Internacionalização financiará 05% do Centro Hospitalar de Coimbra em 2015

Algumas unidades do centro hospitalar estão sem listas de espera e têm reconhecimento internacional
28 de novembro de 2013 - 10h11
O Centro Hospitalar e Universitário de Coimbra (CHUC) está a apostar na internacionalização com um programa que deverá permitir atingir 05% do seu financiamento, equivalente a cerca de 15 milhões de euros, em 2015.
“O plano estratégico” aponta para que, “em 2015, 05% do financiamento seja com base nos resultados da internacionalização”, afirmou hoje à agência Lusa o presidente do Conselho de Administração do CHUC, José Martins Nunes.
O Centro “definiu o posicionamento da marca CHUC, apostando de forma determinada em quatro áreas de internacionalização”, sublinhou o responsável, referindo que uma dessas áreas é a da “prestação de cuidados médicos altamente diferenciados” nas especialidades que dispõem de “capacidade instalada”, não têm listas de espera e possuem “reconhecimento nacional e internacional”.
Nestas condições, estão os transplantes de dadores vivos hepáticos e renais, as cirurgias cardiotorácica, de reabilitação de género, de epilepsia e de tumores oculares, e cardiologia de intervenção, explicitou o presidente do CHUC.
Além da prestação daqueles cuidados médicos, o CHUC também está a investir na internacionalização da investigação e ensaios clínicos, na formação biomédica avançada e na consultoria técnica e científica.

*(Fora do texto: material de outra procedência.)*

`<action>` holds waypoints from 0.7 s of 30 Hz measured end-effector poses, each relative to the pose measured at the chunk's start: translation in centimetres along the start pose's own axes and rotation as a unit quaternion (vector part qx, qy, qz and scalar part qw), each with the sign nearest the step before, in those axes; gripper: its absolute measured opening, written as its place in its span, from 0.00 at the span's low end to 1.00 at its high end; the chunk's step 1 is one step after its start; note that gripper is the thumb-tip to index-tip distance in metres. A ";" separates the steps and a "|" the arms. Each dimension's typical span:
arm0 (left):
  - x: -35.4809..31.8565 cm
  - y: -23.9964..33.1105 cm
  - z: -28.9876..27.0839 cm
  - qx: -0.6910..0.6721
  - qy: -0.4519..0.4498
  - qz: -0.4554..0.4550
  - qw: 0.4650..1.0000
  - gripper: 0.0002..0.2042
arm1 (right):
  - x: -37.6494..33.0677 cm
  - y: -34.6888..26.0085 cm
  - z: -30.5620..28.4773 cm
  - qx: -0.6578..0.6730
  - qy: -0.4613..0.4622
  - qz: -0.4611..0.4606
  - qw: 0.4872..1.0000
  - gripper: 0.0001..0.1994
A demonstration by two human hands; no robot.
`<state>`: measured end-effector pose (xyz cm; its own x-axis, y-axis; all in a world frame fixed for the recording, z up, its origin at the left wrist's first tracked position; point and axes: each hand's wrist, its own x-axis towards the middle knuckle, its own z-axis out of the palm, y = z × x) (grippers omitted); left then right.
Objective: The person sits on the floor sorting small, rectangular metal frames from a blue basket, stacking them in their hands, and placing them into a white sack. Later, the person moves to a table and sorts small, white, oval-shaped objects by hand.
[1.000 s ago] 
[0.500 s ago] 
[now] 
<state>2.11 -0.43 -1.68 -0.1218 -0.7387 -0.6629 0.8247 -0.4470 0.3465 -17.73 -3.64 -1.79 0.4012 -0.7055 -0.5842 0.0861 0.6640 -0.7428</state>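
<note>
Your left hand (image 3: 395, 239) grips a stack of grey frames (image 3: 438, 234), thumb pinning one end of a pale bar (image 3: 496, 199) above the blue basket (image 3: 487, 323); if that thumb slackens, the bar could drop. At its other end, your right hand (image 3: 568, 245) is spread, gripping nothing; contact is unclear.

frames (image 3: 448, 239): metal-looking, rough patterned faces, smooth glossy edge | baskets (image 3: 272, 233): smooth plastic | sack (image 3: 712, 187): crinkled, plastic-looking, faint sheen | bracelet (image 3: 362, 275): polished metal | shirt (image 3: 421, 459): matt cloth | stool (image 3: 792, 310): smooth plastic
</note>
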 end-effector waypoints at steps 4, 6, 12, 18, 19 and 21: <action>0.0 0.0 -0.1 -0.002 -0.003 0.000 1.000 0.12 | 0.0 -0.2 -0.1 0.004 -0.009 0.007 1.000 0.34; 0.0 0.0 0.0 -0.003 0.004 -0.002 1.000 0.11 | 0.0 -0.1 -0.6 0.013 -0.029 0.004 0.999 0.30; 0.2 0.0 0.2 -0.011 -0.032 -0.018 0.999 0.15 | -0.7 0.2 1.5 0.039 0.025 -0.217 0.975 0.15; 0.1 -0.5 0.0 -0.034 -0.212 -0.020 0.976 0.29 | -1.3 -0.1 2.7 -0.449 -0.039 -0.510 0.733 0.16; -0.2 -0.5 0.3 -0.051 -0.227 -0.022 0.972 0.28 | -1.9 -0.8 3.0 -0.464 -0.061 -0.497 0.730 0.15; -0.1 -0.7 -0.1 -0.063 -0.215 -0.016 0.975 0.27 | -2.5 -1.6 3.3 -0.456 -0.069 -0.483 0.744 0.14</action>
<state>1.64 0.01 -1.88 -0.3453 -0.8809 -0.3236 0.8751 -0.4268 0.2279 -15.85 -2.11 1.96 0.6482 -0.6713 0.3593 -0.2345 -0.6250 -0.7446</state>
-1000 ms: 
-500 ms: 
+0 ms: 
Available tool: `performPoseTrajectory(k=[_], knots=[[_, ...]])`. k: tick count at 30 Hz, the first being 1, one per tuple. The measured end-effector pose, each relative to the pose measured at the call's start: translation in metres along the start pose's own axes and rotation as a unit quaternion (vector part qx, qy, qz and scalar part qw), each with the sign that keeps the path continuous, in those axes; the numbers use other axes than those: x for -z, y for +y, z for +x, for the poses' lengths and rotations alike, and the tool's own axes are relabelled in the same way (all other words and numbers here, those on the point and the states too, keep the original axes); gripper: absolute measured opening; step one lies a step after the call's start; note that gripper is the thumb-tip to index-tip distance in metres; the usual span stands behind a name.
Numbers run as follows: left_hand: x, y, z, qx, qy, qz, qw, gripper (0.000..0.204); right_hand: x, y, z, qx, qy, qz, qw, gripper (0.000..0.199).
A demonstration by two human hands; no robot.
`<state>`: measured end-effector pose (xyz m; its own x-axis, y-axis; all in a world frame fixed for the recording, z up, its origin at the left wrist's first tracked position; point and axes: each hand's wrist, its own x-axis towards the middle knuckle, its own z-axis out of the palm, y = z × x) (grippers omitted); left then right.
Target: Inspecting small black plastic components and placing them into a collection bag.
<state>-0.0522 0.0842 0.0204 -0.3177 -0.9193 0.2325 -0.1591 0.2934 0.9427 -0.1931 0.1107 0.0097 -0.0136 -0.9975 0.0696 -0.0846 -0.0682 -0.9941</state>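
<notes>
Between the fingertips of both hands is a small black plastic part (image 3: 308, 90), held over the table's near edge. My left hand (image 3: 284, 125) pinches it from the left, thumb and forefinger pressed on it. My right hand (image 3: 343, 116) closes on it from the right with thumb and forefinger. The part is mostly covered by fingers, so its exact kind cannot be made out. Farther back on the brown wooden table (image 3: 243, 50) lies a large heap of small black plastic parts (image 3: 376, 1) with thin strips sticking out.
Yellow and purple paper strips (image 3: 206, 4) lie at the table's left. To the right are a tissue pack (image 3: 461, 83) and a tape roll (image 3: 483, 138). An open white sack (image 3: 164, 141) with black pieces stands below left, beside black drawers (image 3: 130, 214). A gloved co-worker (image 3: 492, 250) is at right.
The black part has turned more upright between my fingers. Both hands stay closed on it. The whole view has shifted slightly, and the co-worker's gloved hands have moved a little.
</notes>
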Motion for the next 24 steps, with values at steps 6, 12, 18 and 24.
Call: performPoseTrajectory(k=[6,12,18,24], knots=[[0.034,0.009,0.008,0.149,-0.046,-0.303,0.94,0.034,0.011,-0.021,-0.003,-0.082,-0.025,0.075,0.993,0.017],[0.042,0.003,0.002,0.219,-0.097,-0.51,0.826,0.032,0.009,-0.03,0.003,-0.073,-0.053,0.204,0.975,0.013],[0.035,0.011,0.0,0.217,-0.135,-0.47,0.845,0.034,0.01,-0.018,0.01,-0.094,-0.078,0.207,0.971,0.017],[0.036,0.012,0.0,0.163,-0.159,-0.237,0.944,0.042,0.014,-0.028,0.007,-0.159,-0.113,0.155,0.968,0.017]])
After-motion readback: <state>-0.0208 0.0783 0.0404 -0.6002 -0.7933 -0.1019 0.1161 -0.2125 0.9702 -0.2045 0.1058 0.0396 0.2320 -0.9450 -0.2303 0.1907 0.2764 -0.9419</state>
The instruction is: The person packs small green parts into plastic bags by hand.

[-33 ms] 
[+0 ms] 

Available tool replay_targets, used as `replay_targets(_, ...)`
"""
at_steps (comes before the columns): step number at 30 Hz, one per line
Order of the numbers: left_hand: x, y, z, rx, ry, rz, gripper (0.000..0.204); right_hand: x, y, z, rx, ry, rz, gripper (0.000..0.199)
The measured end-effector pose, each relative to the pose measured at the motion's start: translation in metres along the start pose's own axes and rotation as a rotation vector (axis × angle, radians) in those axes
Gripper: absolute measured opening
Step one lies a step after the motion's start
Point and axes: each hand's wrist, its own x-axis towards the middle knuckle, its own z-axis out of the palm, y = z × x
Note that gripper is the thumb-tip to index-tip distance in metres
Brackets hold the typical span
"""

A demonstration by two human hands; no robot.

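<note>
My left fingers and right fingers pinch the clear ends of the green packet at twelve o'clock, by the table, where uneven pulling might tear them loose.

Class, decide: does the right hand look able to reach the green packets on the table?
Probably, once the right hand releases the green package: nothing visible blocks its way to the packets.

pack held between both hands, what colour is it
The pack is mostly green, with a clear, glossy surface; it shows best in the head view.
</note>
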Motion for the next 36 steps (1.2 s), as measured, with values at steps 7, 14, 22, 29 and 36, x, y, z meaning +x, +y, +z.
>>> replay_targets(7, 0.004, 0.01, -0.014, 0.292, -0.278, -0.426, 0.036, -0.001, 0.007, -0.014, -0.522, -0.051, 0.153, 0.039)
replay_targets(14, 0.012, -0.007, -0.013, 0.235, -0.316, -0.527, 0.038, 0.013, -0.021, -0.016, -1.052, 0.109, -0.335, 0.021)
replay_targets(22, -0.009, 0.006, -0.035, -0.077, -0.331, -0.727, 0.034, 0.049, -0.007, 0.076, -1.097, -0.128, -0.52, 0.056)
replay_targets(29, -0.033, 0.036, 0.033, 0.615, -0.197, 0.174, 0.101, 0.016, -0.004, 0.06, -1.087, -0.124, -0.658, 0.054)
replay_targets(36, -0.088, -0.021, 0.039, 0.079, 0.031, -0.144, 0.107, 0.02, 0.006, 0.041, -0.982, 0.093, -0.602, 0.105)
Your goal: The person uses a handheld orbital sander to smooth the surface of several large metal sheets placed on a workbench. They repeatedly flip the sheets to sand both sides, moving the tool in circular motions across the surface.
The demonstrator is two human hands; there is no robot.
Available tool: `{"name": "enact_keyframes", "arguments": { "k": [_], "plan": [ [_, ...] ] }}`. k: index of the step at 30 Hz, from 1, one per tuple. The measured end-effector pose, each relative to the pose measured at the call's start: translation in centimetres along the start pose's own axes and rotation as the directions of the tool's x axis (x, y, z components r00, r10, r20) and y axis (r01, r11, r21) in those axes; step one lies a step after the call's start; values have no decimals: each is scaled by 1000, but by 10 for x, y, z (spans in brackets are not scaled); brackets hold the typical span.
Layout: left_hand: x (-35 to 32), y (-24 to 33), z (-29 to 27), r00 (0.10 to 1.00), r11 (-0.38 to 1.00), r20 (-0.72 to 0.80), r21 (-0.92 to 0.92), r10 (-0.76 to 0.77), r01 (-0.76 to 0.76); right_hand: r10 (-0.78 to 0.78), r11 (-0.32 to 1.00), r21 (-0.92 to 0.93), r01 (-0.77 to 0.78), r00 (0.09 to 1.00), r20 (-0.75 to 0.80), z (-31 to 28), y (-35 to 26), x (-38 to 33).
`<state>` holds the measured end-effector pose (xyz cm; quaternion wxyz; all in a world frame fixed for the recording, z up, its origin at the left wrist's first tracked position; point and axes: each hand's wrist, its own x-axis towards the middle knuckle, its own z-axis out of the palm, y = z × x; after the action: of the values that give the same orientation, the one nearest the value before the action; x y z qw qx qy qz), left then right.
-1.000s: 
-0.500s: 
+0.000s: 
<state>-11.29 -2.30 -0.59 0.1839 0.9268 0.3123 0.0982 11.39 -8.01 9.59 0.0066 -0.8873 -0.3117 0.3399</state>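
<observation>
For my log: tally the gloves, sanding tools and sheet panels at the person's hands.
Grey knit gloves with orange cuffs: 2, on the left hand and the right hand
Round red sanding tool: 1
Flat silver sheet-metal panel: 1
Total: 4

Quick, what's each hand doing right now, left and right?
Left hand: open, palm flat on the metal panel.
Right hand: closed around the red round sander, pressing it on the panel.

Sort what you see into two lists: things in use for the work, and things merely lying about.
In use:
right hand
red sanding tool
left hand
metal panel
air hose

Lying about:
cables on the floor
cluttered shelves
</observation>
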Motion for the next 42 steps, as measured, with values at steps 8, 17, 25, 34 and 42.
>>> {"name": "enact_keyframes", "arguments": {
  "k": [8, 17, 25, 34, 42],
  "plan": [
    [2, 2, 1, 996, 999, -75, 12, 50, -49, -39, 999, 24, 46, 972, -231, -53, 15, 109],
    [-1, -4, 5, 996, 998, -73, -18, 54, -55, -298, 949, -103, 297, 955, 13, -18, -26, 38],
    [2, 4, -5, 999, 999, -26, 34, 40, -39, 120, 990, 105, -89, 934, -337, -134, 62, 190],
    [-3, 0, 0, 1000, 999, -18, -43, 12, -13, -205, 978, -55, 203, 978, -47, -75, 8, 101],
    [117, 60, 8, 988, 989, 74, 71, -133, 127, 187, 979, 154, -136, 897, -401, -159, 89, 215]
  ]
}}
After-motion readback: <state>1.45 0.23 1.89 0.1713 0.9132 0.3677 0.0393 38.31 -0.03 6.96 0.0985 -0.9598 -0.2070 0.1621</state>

Em relação aos ensaios clínicos, o CHUC prevê atingir em 2013 uma faturação da ordem dos 2,4 milhões de euros, adiantou Martins Nunes, sublinhando que, no entanto, nesta área, “não se começou do zero, começou-se num patamar com algum significado”, mas parte daquele montante “resulta diretamente da internacionalização”.
Em Coimbra, “já estão as primeiras 16 de um grupo de 120 parteiras angolanas” a receber formação biomédica, no centro de simulação do CHUC, ao abrigo de um acordo com Angola, no âmbito deste programa de internacionalização, referiu o clínico.
Adiantou também que “já há protocolos em curso” e em negociação no âmbito da consultoria, com diversas entidades, designadamente de alguns países europeus.
Com o programa de internacionalização, “pretende-se facilitar o acesso dos doentes a terapêuticas inovadoras, potenciar a valorização científica e curricular dos profissionais, promover uma cultura de excelência no ensino, na investigação e na prestação de cuidados, e diversificar as fontes de financiamento”, salientou o presidente do CHUC.
“Importa ainda criar e reforçar progressivamente uma rede de intercâmbio de experiências e competências em saúde, particularmente com os profissionais e instituições com as quais existem laços históricos e afetivos”, sustentou Martins Nunes, assegurando que o objetivo é “contribuir para um hospital sustentável e de excelência, que se afirme como uma referência internacional”.
No âmbito da sua estratégia de internacionalização, o CHUC vai promover, na terça-feira, o “Fórum inovação e internacionalização em saúde”, para “incentivar o debate” sobre o seu papel para contribuir para “uma política nacional de inovação e internacionalização em saúde” (inserida na estratégia definida pelo Ministério da Saúde, em “estreita articulação” com os ministérios dos Negócios Estrangeiros, da Economia e do Emprego e da Educação e Ciência).
O fórum, que decorrerá entre as 09:30 e as 17:30, no auditório do Hospital Pediátrico (um dos estabelecimentos que, com os hospitais da Universidade e Geral e as maternidades Bissaya Barreto e Daniel de Matos, entre outros, integra o CHUC), constará de seis conferências, em que participam especialistas nacionais e estrangeiros.